Go over the listing that follows and work out how many lines have the string "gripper"; reply with the number by itself.

/---

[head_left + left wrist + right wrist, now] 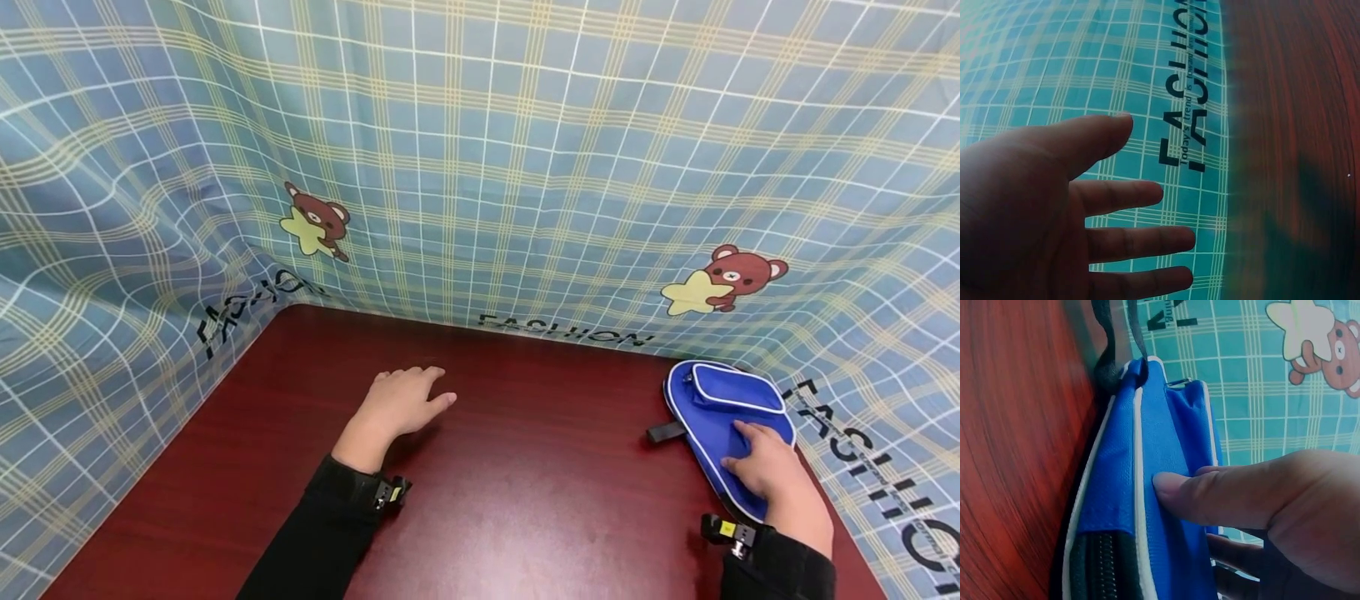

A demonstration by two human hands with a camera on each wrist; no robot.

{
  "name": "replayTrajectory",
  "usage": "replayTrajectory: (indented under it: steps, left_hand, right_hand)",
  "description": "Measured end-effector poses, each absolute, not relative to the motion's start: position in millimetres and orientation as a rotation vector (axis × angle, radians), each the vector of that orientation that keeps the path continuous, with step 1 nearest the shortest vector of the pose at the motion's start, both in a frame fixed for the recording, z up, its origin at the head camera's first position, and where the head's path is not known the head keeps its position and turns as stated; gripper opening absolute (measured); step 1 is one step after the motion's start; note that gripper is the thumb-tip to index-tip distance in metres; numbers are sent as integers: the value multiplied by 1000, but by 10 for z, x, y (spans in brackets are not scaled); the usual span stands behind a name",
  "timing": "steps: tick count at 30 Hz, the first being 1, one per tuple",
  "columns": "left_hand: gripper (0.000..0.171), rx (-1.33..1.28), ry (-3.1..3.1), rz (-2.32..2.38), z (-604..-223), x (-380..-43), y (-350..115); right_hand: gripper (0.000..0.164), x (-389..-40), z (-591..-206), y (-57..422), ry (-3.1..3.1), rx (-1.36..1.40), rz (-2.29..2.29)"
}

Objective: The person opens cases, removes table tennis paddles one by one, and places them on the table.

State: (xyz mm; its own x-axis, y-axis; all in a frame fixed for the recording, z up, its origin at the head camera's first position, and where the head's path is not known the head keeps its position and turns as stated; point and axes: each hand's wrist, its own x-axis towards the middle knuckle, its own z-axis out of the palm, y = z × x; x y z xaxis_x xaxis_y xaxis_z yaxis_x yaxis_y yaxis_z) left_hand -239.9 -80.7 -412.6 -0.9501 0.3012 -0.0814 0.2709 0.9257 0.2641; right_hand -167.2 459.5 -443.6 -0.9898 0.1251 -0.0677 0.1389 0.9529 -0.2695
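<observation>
A blue table tennis bat case (708, 429) with white piping lies flat at the right of the table. Its small front pocket (738, 389) faces up at the far end, and a short black strap (665, 432) sticks out on the left. My right hand (776, 471) is over the case's near half, thumb and index finger extended. In the right wrist view, the thumb lies against the blue cloth above a black zip (1107, 562); the other fingers are partly hidden. Over the left half of the table, my left hand (397, 404) holds nothing, its fingers spread.
The dark red wooden table (525, 467) is walled in by a blue checked cloth (510, 167) at the back and both sides. The case lies close to the right-hand cloth. Both wrists carry small cameras on black sleeves.
</observation>
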Motion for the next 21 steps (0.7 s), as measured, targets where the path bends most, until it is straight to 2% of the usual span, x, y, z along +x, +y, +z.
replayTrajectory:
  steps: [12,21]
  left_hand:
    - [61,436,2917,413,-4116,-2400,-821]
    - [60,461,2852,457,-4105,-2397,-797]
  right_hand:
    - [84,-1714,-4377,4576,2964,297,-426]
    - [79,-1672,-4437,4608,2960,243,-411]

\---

REPLY TO THE EXERCISE:
2